OAK-12282 : defining a fixed bound for the AbstractDiskCache by pat-lego · Pull Request #2978 · apache/jackrabbit-oak

pat-lego · 2026-06-25T15:59:39Z

The AbstractPersistentCache is unbound leading to OOM exceptions.

joerghoh

a lot of minor things:

Comments: AI writes too many comments which are 100% valid and helpful in the context of this PR, but not really helpful in a year in the context of a different problem.
some consistency

joerghoh · 2026-06-29T10:16:01Z

                    configuration.redisMinConnections(), configuration.redisMaxConnections(), configuration.redisMaxTotalConnections(), configuration.redisDBIndex(), redisCacheIOMonitor);
            closer.register(redisCache);

+            // OAK-12282: expose the bounded write-queue kill switch. Requires a restart to take effect.


Suggested change

// OAK-12282: expose the bounded write-queue kill switch. Requires a restart to take effect.

// OAK-12282: expose the bounded write-queue kill switch.

That 2nd setence is a bit misleading

joerghoh · 2026-06-29T10:18:53Z

+     * registered with the Whiteboard to revert to the pre-fix unbounded queue.
+     * <strong>Note:</strong> changing this flag requires a process restart, as
+     * the executor is created at startup.
+     */


I would remove this for consistency reasons (or we would need to annotate every configuration parameter for the cache with the same).

joerghoh · 2026-06-29T10:20:24Z

                () -> Long.valueOf(directory.listFiles().length),
                () -> FileUtils.sizeOfDirectory(directory),
                () -> evictionCount.get());
+        segmentCacheStats.setWriteDiscardCountSupplier(() -> discardCount.get());


Very inconsistent.

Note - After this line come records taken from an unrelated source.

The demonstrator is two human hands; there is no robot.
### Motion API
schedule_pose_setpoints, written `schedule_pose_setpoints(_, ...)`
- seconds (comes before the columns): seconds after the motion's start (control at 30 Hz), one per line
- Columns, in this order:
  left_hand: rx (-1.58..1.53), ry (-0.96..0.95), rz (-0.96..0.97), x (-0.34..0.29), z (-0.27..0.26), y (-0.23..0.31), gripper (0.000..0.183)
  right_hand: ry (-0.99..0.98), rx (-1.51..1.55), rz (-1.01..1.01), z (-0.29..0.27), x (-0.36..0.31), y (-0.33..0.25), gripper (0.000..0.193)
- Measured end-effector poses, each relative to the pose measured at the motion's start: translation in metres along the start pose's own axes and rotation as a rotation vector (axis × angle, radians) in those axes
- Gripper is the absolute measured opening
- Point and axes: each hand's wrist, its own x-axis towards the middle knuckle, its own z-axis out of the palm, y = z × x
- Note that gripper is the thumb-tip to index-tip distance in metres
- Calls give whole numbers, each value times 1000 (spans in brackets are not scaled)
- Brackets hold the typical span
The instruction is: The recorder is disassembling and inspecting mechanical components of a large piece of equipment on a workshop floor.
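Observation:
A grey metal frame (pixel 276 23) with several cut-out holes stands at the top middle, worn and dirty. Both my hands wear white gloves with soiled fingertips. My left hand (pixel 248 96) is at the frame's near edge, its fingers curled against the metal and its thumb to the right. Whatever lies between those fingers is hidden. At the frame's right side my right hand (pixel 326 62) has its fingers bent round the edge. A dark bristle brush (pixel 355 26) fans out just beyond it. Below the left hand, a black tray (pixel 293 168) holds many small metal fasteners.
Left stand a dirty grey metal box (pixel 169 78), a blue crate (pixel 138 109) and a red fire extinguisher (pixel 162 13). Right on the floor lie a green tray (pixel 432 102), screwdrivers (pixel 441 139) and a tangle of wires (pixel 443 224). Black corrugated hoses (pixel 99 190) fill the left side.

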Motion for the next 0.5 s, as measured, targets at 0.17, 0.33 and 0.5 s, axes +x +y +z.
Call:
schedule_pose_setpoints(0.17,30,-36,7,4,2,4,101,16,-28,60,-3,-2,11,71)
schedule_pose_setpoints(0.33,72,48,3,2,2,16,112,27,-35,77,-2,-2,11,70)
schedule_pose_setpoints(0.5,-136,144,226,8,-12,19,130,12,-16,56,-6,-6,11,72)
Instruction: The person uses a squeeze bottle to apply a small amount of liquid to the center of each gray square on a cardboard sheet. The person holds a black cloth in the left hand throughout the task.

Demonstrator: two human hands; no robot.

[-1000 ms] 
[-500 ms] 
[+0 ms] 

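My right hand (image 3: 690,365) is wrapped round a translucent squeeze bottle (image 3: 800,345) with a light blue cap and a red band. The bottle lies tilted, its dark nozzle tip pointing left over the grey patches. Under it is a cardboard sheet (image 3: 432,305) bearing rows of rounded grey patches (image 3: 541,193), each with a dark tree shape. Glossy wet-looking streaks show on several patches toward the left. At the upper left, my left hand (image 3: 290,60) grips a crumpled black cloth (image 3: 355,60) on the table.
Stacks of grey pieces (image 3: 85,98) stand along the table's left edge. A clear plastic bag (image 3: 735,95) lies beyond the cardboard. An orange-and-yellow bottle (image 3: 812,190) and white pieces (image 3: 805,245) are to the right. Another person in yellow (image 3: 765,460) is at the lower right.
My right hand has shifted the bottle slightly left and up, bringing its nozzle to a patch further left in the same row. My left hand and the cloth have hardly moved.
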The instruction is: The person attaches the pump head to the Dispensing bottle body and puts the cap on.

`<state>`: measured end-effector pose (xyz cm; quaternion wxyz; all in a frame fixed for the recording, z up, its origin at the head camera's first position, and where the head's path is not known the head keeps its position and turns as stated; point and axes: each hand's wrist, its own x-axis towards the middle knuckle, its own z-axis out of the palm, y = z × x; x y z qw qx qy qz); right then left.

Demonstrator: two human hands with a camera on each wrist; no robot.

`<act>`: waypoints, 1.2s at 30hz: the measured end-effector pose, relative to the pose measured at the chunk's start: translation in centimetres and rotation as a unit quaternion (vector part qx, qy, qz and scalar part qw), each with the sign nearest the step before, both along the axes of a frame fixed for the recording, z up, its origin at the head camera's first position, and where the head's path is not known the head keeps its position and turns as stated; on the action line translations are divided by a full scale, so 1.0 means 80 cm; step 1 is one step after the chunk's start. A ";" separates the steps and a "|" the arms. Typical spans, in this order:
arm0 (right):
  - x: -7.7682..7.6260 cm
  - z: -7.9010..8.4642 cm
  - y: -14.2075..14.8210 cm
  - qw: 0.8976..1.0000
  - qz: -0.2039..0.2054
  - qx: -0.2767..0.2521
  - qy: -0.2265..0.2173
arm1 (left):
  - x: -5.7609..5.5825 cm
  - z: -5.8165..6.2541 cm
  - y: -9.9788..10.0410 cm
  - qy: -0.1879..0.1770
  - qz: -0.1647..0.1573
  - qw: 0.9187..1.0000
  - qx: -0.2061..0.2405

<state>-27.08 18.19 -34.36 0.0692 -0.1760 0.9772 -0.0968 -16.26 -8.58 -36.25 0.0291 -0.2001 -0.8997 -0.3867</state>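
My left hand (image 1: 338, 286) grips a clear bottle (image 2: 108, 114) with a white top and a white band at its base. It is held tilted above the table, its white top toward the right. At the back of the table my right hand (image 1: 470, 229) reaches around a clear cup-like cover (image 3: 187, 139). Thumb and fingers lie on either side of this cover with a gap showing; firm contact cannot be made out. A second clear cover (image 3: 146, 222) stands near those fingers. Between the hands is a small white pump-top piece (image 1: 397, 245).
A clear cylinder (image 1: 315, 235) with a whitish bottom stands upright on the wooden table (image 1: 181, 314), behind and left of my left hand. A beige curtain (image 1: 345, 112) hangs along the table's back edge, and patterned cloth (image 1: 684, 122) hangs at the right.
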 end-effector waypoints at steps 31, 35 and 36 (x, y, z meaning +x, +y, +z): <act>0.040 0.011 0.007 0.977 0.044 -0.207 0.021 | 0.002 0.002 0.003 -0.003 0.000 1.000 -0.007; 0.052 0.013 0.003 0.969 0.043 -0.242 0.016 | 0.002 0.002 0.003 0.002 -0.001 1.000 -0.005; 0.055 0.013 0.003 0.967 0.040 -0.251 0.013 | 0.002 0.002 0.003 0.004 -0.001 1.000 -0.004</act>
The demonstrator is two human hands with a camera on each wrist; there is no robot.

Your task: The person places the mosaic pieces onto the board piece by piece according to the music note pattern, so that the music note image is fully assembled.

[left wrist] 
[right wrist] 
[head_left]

I would extend the c'tor of SegmentCacheStats by one more parameter.

joerghoh · 2026-06-29T10:27:59Z

+        // Formerly Executors.newFixedThreadPool() was used here, which creates an unbounded
+        // LinkedBlockingQueue — allowing unlimited segment buffers to pile up in memory under
+        // high write load. The bounded queue (gated by FT_OAK_12282) prevents OOM by dropping
+        // write tasks when full; this is safe because the disk cache is an optimisation only.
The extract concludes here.